To indicate as much / as much as possible, I am trying to pull some data stored on a remote postgres server (heroku) into a pandas DataFrame using psycopg2 to connect.
I’m interested in two specific tables, users and events, and the connection works fine, because when pulling user data
import pandas.io.sql as sql
after waiting a few seconds, the DataFrame returns as expected.
<class 'pandas.core.frame.DataFrame'> Int64Index: 67458 entries, 0 to 67457 Data columns (total 35 columns): [...]
However, trying to pull large, heavier event data directly from ipython, after a long time it just works:
In [11]: events = sql.read_sql("SELECT * FROM events", conn) vagrant@data-science-toolbox :~$
and when I try from the iPython laptop I get a Dead kernel error
The kernel is dead, do you want to restart it?
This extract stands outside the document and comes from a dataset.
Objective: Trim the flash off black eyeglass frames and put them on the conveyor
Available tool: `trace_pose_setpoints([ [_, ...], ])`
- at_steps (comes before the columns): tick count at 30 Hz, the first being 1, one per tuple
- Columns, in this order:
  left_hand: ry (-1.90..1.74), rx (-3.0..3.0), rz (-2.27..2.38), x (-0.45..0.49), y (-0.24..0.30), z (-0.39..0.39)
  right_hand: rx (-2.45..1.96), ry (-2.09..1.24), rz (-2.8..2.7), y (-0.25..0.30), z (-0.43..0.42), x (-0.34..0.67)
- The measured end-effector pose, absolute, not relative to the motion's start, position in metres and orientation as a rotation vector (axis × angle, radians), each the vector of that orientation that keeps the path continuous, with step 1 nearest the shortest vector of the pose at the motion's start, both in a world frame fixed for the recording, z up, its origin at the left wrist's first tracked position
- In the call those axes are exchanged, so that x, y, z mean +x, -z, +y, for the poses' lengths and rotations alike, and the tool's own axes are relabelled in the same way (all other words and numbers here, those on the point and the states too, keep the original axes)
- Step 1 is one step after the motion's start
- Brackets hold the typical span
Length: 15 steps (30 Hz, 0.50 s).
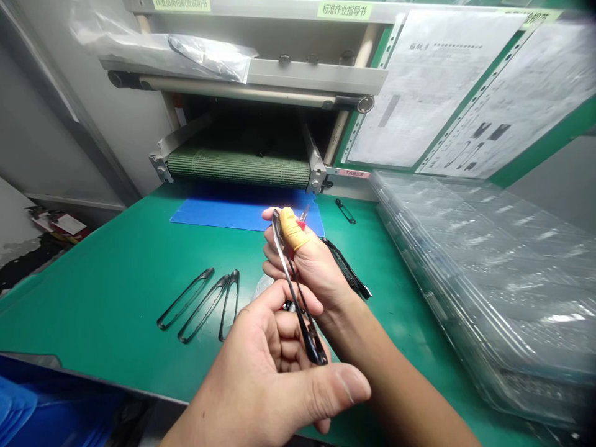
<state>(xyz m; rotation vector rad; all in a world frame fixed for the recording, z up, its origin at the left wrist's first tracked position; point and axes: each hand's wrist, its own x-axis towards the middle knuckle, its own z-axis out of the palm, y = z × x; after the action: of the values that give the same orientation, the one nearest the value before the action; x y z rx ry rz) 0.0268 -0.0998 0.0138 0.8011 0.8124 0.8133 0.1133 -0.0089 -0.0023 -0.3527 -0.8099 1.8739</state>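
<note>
In front of me, a narrow black plastic frame (294, 287) with an elongated loop shape is held edge-on between both hands. My left hand (274, 366) is closed around its lower end, the thumb stretched along the near side. My right hand (310, 254) pinches the upper end, with a yellow finger cot (292, 231) on its thumb. A red tool (302, 226) with a thin metal tip pokes out of the right hand; most of it is hidden. Behind the fingers lies a small clear plastic piece (263, 284), partly covered.
Several similar black frames (200, 307) lie left on the green table (116, 267); more black frames (347, 267) lie right. Clear blister trays (488, 267) are stacked at right. A blue sheet (218, 211) sits below the green conveyor belt (237, 169).
</note>
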Motion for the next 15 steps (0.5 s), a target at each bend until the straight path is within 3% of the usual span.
trace_pose_setpoints([
  [10, -0.856, 0.723, 0.659, 0.017, -0.001, -0.102, -0.700, -1.564, -0.966, -0.002, -0.009, 0.120],
  [15, -0.689, 0.509, 0.566, 0.020, -0.001, -0.099, -0.739, -1.594, -0.959, -0.004, -0.010, 0.121],
])
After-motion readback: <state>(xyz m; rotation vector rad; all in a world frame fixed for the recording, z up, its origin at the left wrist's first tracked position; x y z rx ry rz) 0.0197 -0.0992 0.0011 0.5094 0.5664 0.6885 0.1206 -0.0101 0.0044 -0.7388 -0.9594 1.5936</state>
If you do not restart the kernel, you can save the laptop, but the current code will not work until the laptop is opened again.
Update # 1:
To better understand the size of the event table I'm trying to use, here are the number of records and the number of attributes for each:
In [11]: sql.read_sql("SELECT count(*) FROM events", conn) Out[11]: count 0 2711453 In [12]: len(sql.read_sql("SELECT * FROM events LIMIT 1", conn).columns) Out[12]: 18
Update # 2:
Memory is definitely a bottleneck for the current read_sql implementation: when outputting events and trying to start another instance of iPython, the result
vagrant@data-science-toolbox :~$ sudo ipython -bash: fork: Cannot allocate memory
Update # 3:
At first I tried with the implementation of read_sql_chunked , which would simply return an array of partial DataFrames:
def read_sql_chunked(query, conn, nrows, chunksize=1000): start = 0 dfs = [] while start < nrows: df = pd.read_sql("%s LIMIT %s OFFSET %s" % (query, chunksize, start), conn) start += chunksize dfs.append(df) print "Events added: %s to %s of %s" % (start-chunksize, start, nrows)
and this works well, but when you try to combine DataFrames, the kernel dies again.
And this is after providing the VM with 2GB of RAM.
Based on Andy's explanation of the differences read_sql vs. read_csv in implementation and performance, the next thing I have tried is to add records to CSV and then read them all in a DataFrame:
event_dfs[0].to_csv(path+'new_events.csv', encoding='utf-8') for df in event_dfs[1:]: df.to_csv(path+'new_events.csv', mode='a', header=False, encoding='utf-8')
Writing to CSV again succeeds — a file of 657 MB, but reading from CSV never completes.
How can you get close to enough RAM to read, for example, a 657 MB CSV file, since 2 GB seems to be insufficient?
It seems like I lack a fundamental understanding of either DataFrames or psycopg2, but I'm stuck, I can’t even identify a bottleneck or where to optimize.
What is the right strategy for outputting large amounts of data from a remote server (postgres)?